Navigates web pages, interacts with elements, extracts content, fills forms, and takes screenshots using a headless browser. Your assistant's eyes and hands on the internet.
Setup required
None. Works immediately.
Permissions
No macOS permissions needed (runs in the sandbox)
Credential fill requires stored credentials in the vault for auto-login scenarios
Common prompts
You say...
What happens
“Go to example.com and tell me what's on the page”
Navigates, extracts, and summarizes page content
“Search for flights from JFK to Lisbon in June”

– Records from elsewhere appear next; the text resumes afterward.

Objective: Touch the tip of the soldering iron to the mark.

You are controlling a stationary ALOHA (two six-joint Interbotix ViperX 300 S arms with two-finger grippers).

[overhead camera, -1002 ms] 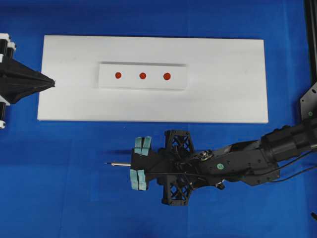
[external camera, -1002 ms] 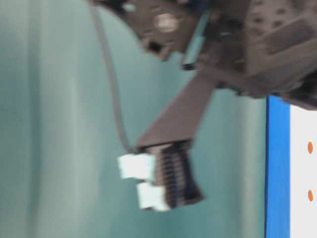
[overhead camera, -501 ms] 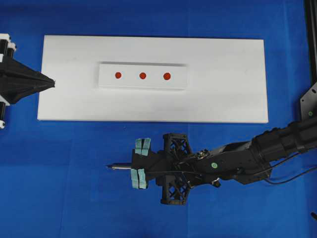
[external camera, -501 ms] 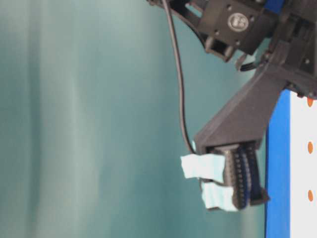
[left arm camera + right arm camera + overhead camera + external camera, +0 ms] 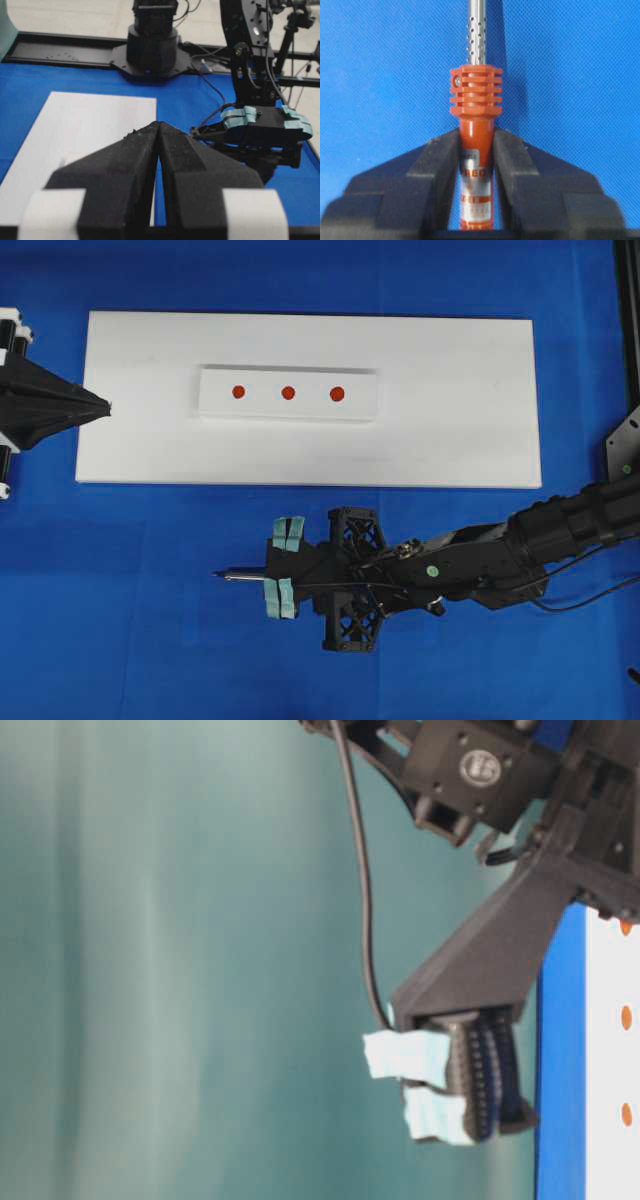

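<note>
My right gripper (image 5: 274, 576) is shut on the soldering iron (image 5: 240, 576), over the blue mat in front of the white board (image 5: 450, 430). The thin metal shaft points left. In the right wrist view the jaws (image 5: 476, 139) clamp the red-orange handle (image 5: 476, 97) just behind its ribbed collar; the tip is out of frame. Three red marks (image 5: 288, 393) sit in a row on a raised white strip (image 5: 360, 405) on the board, apart from the iron. My left gripper (image 5: 102, 407) is shut and empty at the board's left edge, seen also in the left wrist view (image 5: 158, 125).
The iron's black cord (image 5: 360, 870) hangs from the right gripper (image 5: 440, 1080). The right arm (image 5: 500, 555) stretches across the mat from the right. A black frame rail (image 5: 628, 320) stands at the far right. The other arm's base (image 5: 152, 47) stands beyond the board.
My right gripper with the iron shifted a little toward the near edge of the mat during the first half second, then held almost still. The left gripper has not moved.
</note>
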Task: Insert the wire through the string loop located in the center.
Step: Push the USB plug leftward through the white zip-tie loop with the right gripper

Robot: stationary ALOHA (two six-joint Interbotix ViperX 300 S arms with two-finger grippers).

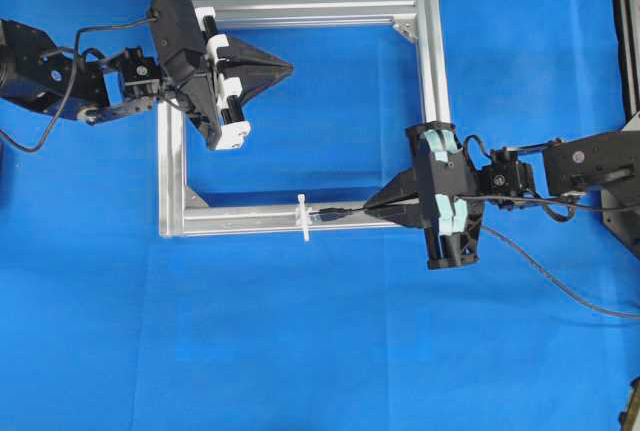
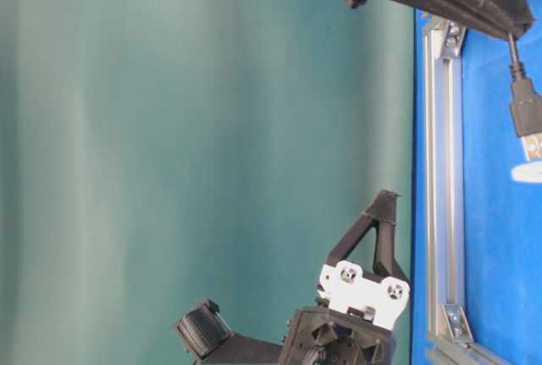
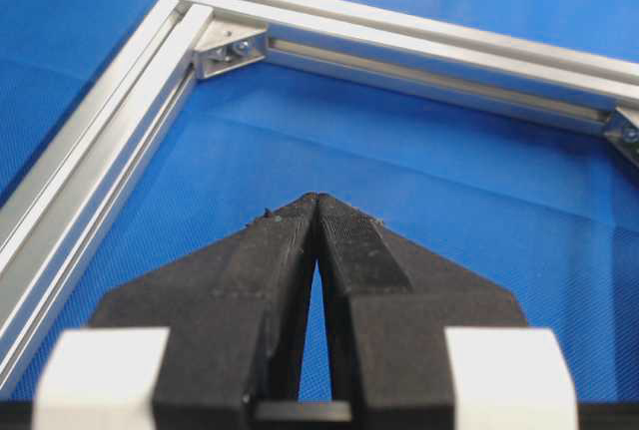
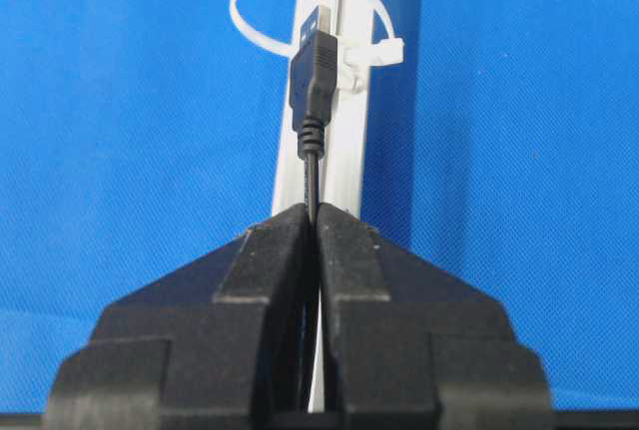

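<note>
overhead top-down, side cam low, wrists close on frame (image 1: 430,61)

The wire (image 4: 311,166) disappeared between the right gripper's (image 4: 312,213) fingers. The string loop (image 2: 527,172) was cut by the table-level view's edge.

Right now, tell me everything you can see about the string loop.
The string loop is a thin white plastic-looking tie, arched over the near bar of the silver frame, with a small locking head and short tail. The wire, pinched in the shut right gripper, points its plug at the opening, seemingly just short of it.
</note>
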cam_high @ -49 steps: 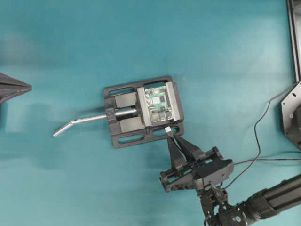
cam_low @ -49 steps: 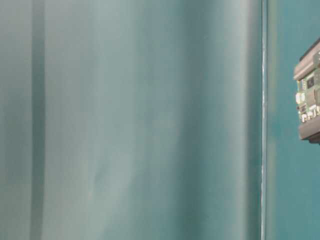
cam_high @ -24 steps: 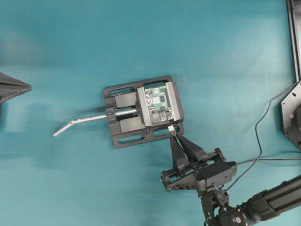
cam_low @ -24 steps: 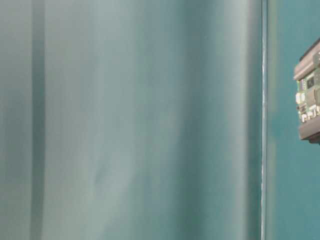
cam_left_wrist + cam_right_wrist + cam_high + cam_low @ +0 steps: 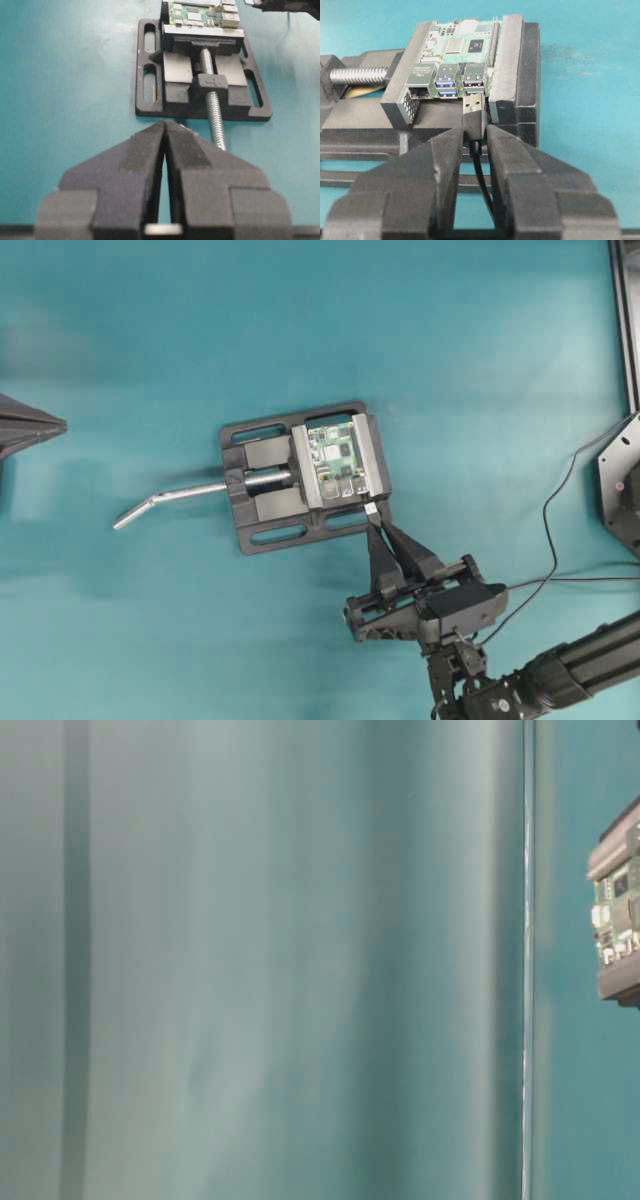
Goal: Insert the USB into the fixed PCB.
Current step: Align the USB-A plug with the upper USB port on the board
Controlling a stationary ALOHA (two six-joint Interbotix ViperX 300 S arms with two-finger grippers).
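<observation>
Right gripper (image 5: 474, 140) presenting the USB (image 5: 474, 116) to the fixed PCB (image 5: 462, 52).
The jaws clamp the plug's black body; its silver tip sits just at a port on the board's near edge. The board stands clamped in the black vise (image 5: 268, 523). The left gripper (image 5: 164, 145) is closed, holding nothing.

USB (image 5: 474, 114): black body, silver tip, thin black cable trailing back; tip just short of stacked ports, aimed at lower right port. Fixed PCB (image 5: 460, 47): green, flat, silver ports facing 6 o'clock in right wrist view.
</observation>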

Navigates a travel site, extracts results
“What does the homepage of [competitor] look like?”
Takes a screenshot of a webpage
“Fill out this form with my info”
Navigates to a form and fills fields
“Log into my Jira and check my open tickets”
Uses stored credentials to authenticate and extract data
“Read this article and summarize it”
Fetches and summarizes web content
“Click the 'Sign Up' button on that page”
Interacts with specific page elements
Configuration
No configuration needed for basic browsing
For sites requiring login, store credentials in the vault: “Store my GitHub login”
Credentials are scoped to specific domains (GitHub creds only work on github.com)
Tips & gotchas
Not your browser. This is a headless browser that runs in the sandbox. It doesn't have your cookies, your logged-in sessions, or your bookmarks. It starts fresh every time.
Login-required sites: You need to store credentials in the vault for your assistant to log into sites. It can't use your existing browser sessions.
JavaScript-heavy sites: Most modern sites work fine. Occasionally, very complex single-page apps may not render perfectly in the headless browser.
Screenshots: Your assistant can take visual screenshots if you want to see what a page actually looks like, rather than just the extracted text.
Prefer APIs when available. If there's a direct API or CLI for a service (GitHub, Jira, etc.), your assistant will prefer that over browser automation. It's faster and more reliable.